Mentre il coaching si concentra sulle prestazioni a breve termine, il mentoring adotta un approccio più ampio e relazionale allo sviluppo professionale. Il mentoring prevede una partnership a lungo termine in cui un professionista più esperto fornisce guida, condivide la saggezza e supporta la crescita professionale di un protetto meno esperto. A differenza del coaching, il mentoring spesso trascende le specifiche mansioni lavorative per concentrarsi sulla gestione della cultura aziendale, sulla costruzione di reti e sullo sviluppo di capacità di leadership. Per le piattaforme EdTech, la sfida è facilitare queste connessioni attraverso algoritmi di abbinamento per il mentoring e spazi digitali collaborativi che consentano lo scambio organico di conoscenza tacita, non facilmente codificabile in un modulo di formazione standard (Clutterbuck, 2014).
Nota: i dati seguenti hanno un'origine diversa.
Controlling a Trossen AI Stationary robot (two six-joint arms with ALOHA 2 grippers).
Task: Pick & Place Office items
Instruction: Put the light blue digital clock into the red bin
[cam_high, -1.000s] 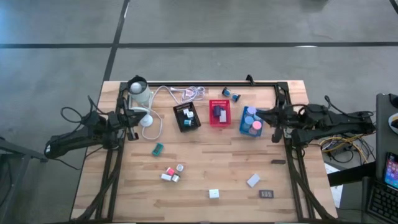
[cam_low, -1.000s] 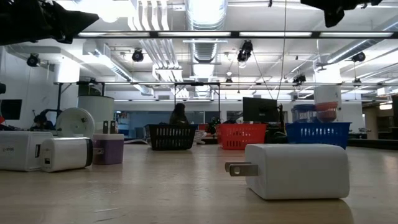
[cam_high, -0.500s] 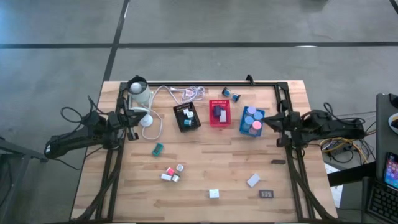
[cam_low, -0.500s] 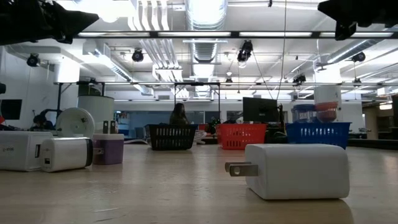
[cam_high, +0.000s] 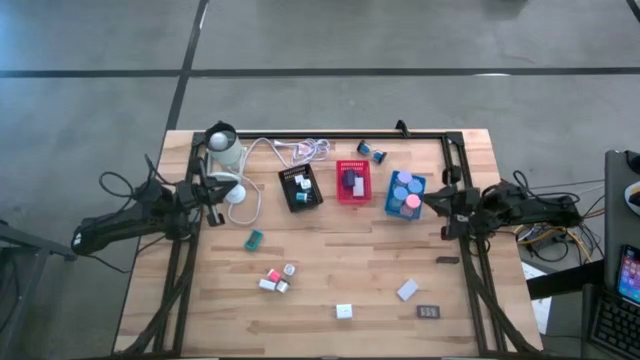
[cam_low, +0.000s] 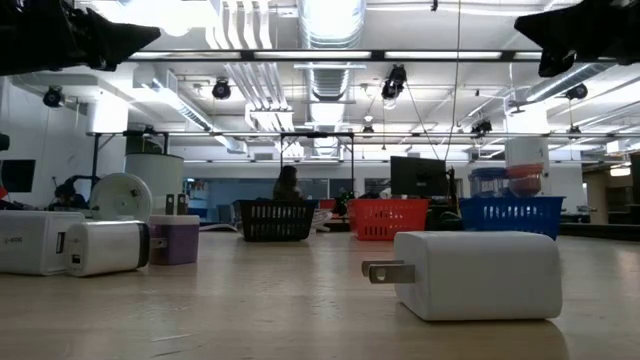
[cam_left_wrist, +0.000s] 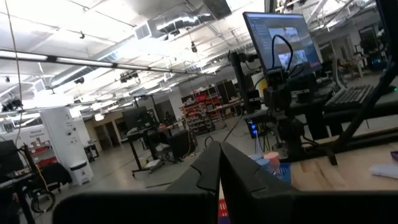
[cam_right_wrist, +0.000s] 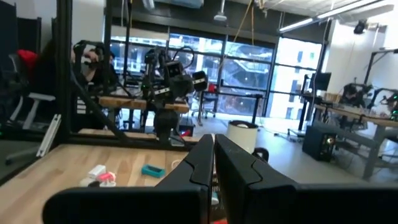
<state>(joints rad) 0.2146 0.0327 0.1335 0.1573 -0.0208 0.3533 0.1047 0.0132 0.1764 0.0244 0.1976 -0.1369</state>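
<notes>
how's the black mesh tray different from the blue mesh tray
The black mesh tray sits turned at an angle left of the red mesh tray and holds small white and teal blocks. The blue mesh tray sits right of the red one, nearest the right gripper, and holds blue and pink round rolls. Both are small mesh trays along the table's far side.

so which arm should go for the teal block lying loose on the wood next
Probably left. The teal block lies on the table's left half, just ahead of the left gripper, which is shut and empty. The right gripper, also shut, waits by the blue tray, farther across.
</notes>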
Un altro metodo versatile è la job rotation, che prevede lo spostamento dei dipendenti attraverso una serie di ruoli o dipartimenti diversi all'interno di un'organizzazione. Questa tecnica è progettata per fornire una visione olistica dell'azienda, prevenendo la stagnazione professionale e promuovendo una forza lavoro versatile. Sperimentando le sfide e i flussi di lavoro di diversi team, i dipendenti sviluppano un maggiore senso di empatia e comprensione interfunzionale. La rotazione delle mansioni è uno strumento eccellente per identificare i leader del futuro, poiché mette alla prova l'adattabilità di un individuo e amplia il suo bagaglio di competenze oltre la specializzazione iniziale. Trasforma efficacemente l'intera organizzazione in un'aula vivente in cui il contesto di lavoro è in costante evoluzione (Noe, 2023).
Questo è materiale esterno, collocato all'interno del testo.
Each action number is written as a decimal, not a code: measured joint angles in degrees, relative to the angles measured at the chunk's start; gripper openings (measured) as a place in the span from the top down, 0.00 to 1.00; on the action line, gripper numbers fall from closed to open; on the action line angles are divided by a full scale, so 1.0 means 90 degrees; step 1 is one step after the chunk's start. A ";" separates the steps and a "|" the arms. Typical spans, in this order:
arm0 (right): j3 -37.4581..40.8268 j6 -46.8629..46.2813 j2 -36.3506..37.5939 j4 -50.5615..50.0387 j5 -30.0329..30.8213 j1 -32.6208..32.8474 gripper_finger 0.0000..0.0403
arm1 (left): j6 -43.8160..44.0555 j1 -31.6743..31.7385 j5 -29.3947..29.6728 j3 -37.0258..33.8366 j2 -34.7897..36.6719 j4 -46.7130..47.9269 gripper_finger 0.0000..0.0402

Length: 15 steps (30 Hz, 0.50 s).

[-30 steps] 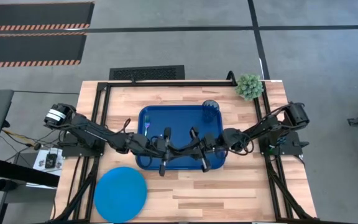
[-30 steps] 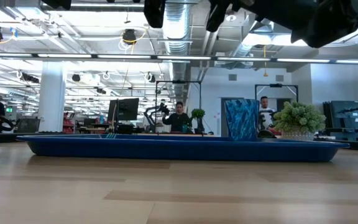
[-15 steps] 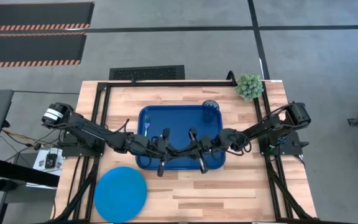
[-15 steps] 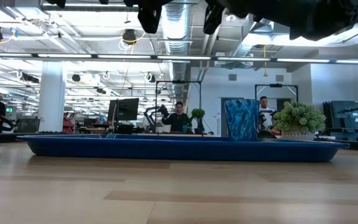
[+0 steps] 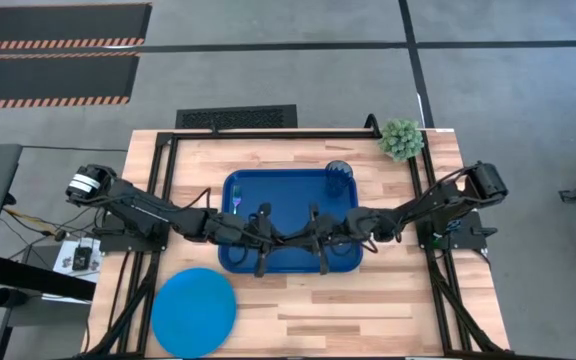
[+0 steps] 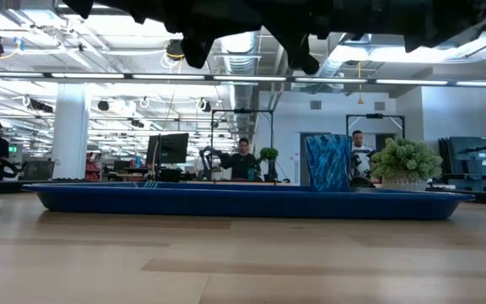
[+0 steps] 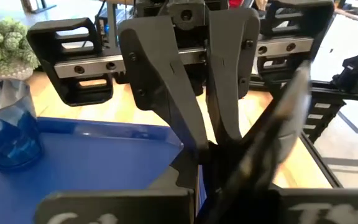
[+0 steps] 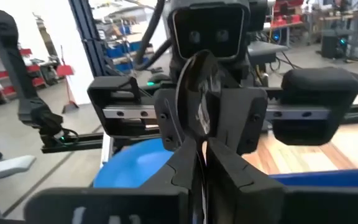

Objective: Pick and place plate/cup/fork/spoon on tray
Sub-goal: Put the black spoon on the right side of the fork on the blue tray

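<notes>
The dark spoon [image 8: 197, 93] is held up above the dark-blue tray [image 5: 288, 200], between my two grippers, which point at each other. My left gripper [image 5: 280, 240] and my right gripper [image 5: 299, 240] are both shut and meet tip to tip. The spoon's bowl sticks up; its handle runs down between the fingertips. The dark-blue cup [image 5: 339, 178] stands in the tray's far right corner. The teal fork [image 5: 238, 205] lies on the tray's left part. The bright-blue plate [image 5: 193, 311] lies flat on the table, near left of the tray. My left gripper pinches the spoon between its two fingers [image 8: 179, 124], just below the bowl. It comes slanting down from the table's left. The spoon is clear of the tray, bowl up; it shows blurred in the left wrist view [image 7: 278, 118]. My right gripper is shut on the spoon's handle [image 8: 202, 163], below the left gripper's fingertips. It comes slanting down from the table's right. Its own fingers [image 8: 229, 174] hide the place of contact.
A small green plant [image 5: 401, 138] stands at the table's far right corner. A black frame [image 5: 268, 130] runs round the table's far and side edges. Bare wood lies near of the tray and right of the plate. People sit and stand in the room behind [image 6: 243, 159].
My right gripper has gone toward the table's left, up to my left gripper, so the two now meet over the tray's near half. Both grippers have come a little lower over the tray.
</notes>
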<state>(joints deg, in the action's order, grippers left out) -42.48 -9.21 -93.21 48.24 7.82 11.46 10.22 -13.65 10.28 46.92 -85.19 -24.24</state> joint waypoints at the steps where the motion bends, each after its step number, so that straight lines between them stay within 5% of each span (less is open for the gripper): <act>1: 0.0000 0.0000 -0.0003 -0.0001 0.0002 0.0001 0.84 | 0.0001 0.0000 -0.0001 0.0000 0.0000 0.0027 1.00; 9: 0.0000 0.0019 -0.0010 -0.0168 0.0036 -0.0060 0.79 | 0.0068 0.0005 -0.0005 0.0002 0.0005 0.0219 1.00; 15: 0.0000 0.0059 -0.0012 -0.0283 0.0125 -0.0102 0.86 | 0.0068 0.0005 -0.0009 0.0002 0.0005 0.0377 1.00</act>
<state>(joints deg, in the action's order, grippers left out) -42.48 -8.69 -93.32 45.70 8.95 10.54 10.83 -13.60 10.20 46.94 -85.14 -20.85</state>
Infine, il metodo del sostituto o apprendistato (understudy) fornisce un approfondimento su un ruolo specifico facendo sì che lo studente affianchi un professionista in carica. Il sostituto agisce essenzialmente come un assistente, assumendo gradualmente maggiori responsabilità finché non è in grado di svolgere il ruolo in modo indipendente. Questo metodo è comune nella pianificazione della successione e per i ruoli che richiedono un alto grado di specializzazione o conoscenza istituzionale. Nel regno digitale, questo viene spesso simulato tramite affiancamenti in chiamate di vendita o sessioni a schermo condiviso durante compiti di programmazione complessi. Questa osservazione diretta del processo decisionale di un esperto fornisce allo studente intuizioni sul "perché" dietro il "come", che è spesso l'elemento più difficile da trasferire dell'esperienza professionale (Dessler, 2020).


References


Armstrong, M. and Taylor, S. (2020) Armstrong's Handbook of Human Resource Management Practice. 15th edn. London: Kogan Page.

Clutterbuck, D. (2014) Everyone Needs a Mentor. 5th edn. London: CIPD.

Dessler, G. (2020) Human Resource Management. 16th edn. New York: Pearson.

Noe, R.A. (2023) Employee Training and Development. 9th edn. New York: McGraw-Hill Education.